Escalating Privileges:- After gaining access to a system employing a low-privileged normal user account, attackers may then attempt to increase their administrator privileges to perform protected system operations, in order that they will proceed to following level of the system hacking phase: to execute applications. Attackers exploit known system vulnerabilities to escalate user privileges.

Executing Applications:- Once attackers have administrator privileges, they plan to install malicious programs like Trojans, Backdoor, Rootkits, and Key loggers, which grant them remote system access, thereby enabling them to execute malicious codes remotely. Installing Rootkits allows them to realize access at the OS level to perform malicious activities. To take care of access to be used at a later date, they’ll install Backdoor.

Hiding Files:- Attackers use Rootkits and stenography techniques to aim to cover the malicious files they install on the system, and thus their activities.

Covering Tracks:- To remain undetected, it’s important for attackers to erase all evidence of security compromise from the system. To realize this, they could modify or delete logs within the system using certain log-wiping utilities, thus removing all evidence of their presence.

Cracking Passwords
As discussed earlier, CHM involves various steps attackers follow to hack systems. The following section discusses these steps in greater detail. The first step, password cracking, discusses different tools and techniques attackers use to crack password on the target system.

Password Cracking

Password cracking is that the process of recovering passwords from the info transmitted by a computing system or stored in it the aim of password cracking could be to assist a user recover a forgotten or lost password, as a precautions by system administrators to see for easily breakable passwords, or an attacker can use this process to realize unauthorized system access. Flacking often begins with password cracking attempts.
A password may be a key piece of data necessary to access a system. Consequently, most attackers use password cracking techniques to realize unauthorized access.
An attacker may either crack a password manually by guessing it, or use automated tools and techniques like a dictionary or a brute-force method.

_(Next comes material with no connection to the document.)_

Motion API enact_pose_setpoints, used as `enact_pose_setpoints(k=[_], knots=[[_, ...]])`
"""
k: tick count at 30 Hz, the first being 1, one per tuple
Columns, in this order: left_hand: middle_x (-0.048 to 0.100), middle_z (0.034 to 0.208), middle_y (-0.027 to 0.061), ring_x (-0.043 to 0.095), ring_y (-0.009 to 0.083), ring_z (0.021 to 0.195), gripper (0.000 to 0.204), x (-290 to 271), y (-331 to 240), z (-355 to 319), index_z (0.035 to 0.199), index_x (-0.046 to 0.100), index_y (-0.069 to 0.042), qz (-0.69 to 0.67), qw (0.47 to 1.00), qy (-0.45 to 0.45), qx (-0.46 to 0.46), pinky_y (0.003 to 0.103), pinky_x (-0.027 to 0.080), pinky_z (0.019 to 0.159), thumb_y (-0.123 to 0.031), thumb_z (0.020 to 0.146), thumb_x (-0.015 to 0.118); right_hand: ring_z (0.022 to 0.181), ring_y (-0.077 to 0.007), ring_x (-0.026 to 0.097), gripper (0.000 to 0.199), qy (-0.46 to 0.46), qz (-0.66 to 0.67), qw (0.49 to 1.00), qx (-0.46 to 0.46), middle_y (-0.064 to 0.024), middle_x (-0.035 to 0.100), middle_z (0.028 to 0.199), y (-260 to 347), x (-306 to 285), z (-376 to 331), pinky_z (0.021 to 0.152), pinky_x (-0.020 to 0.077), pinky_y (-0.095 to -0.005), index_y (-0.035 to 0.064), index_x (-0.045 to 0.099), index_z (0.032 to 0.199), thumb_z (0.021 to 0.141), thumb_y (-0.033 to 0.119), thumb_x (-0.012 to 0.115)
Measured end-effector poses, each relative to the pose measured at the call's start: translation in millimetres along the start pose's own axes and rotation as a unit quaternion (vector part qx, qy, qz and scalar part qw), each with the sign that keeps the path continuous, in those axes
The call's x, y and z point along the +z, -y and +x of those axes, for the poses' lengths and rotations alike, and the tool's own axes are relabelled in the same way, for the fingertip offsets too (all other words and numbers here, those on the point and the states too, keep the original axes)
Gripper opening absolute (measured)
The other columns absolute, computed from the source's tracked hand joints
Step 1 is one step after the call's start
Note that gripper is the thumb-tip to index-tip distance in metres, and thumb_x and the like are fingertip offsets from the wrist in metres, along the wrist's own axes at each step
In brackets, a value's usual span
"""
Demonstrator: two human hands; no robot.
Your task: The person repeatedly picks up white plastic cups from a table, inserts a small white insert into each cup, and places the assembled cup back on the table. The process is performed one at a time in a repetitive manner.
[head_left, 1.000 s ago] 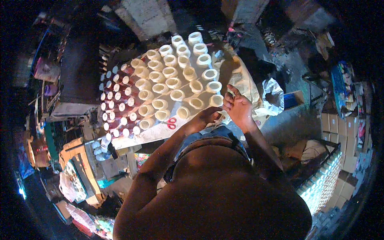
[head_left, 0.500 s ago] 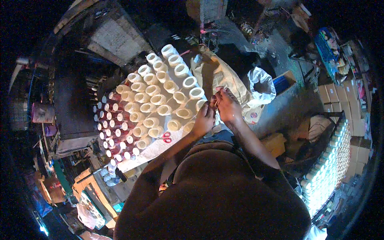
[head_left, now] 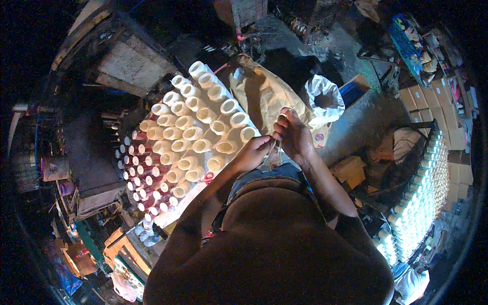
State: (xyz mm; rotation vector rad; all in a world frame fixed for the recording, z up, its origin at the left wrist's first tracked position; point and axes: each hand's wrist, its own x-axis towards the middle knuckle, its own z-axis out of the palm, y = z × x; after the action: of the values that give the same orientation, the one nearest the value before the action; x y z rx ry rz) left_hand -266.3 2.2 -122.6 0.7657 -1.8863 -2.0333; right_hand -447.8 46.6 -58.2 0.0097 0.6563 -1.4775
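Note:
My left hand (head_left: 255, 152) is closed, its thumb and fingers pinched together at the near right corner of the table. Just beside it my right hand (head_left: 296, 135) is also closed, with its fingers curled. Between and below the fingers runs a thin pale string (head_left: 279, 148), which both hands seem to grip; its ends are hard to make out. Rows of cream, open-mouthed tubes (head_left: 192, 133) stand on the table to the left of my hands. Red-handled scissors (head_left: 208, 177) lie beside my left forearm, partly hidden by it.
Dark red tubes with pale tops (head_left: 148, 170) stand at the table's left end. Beyond my hands are a brown paper sack (head_left: 262, 96), an open white bag (head_left: 326, 99) and a box with blue contents (head_left: 355, 90). More pale tubes (head_left: 420, 198) fill a surface at right.
The view has shifted, so the tubes appear farther left. My hands have turned slightly and my left fingers sit lower. Pale string now shows below the fingers; my forearm covers more of the scissors.

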Motion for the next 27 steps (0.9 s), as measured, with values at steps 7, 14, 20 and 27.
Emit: enact_pose_setpoints(k=[7,14,20,27], knots=[[0.052,0.081,-0.0004,0.046,0.0096,0.067,0.026,-18,-22,-7,0.098,0.054,-0.006,-0.060,0.994,-0.061,-0.065,0.027,0.040,0.059,-0.026,0.112,0.046,0.071,-0.0155,0.049,0.015,-0.067,-0.027,0.989,-0.126,-0.0001,0.053,0.081,51,-28,1,0.063,0.0382,-0.0301,0.0144,0.058,0.109,0.105,0.028,0.053],[0.062,0.120,0.0211,0.062,0.0392,0.106,0.038,-10,69,-1,0.127,0.057,0.005,0.228,0.957,-0.182,-0.011,0.045,0.053,0.092,-0.006,0.092,0.066,0.066,-0.0079,0.050,0.033,-0.045,-0.590,0.798,-0.116,0.0036,0.063,0.079,11,-21,-4,0.058,0.0399,-0.0261,0.0073,0.072,0.109,0.097,0.038,0.073],[0.064,0.098,0.0182,0.065,0.0381,0.090,0.015,11,27,3,0.109,0.057,0.000,0.021,0.985,-0.165,-0.041,0.046,0.051,0.077,-0.011,0.099,0.062,0.087,-0.0112,0.061,0.030,-0.039,-0.462,0.877,-0.128,-0.0049,0.072,0.095,-11,-8,13,0.081,0.0475,-0.0268,-0.0025,0.070,0.110,0.102,0.026,0.068],[0.057,0.128,0.0209,0.057,0.0399,0.118,0.051,-39,52,19,0.136,0.052,-0.002,0.572,0.794,-0.081,0.187,0.052,0.049,0.093,-0.013,0.087,0.064,0.074,-0.0100,0.053,0.027,0.008,-0.503,0.857,-0.110,-0.0016,0.062,0.077,24,-10,-1,0.068,0.0434,-0.0286,0.0023,0.070,0.101,0.103,0.029,0.066]])
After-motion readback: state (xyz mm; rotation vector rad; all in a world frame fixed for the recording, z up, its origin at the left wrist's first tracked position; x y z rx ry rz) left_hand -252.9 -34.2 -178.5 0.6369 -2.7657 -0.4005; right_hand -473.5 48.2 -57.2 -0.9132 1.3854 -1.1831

Most password cracking techniques are successful due to weak or easily guessable passwords.

Uncategorized

Leverage Threat Intelligence for increased Incident Response

November 28, 2019 info savvy

Threat intelligence plays a very important role in incident response method. Intelligence are often integrated into the incident response method, which might facilitate IR groups with needed resources to act against security incidents quickly. It helps in distinctive who/what may well be playacting Associate in Nursing attack, however it operates, what are the campaigns it’s a part of, and wherever else to go looking on the network.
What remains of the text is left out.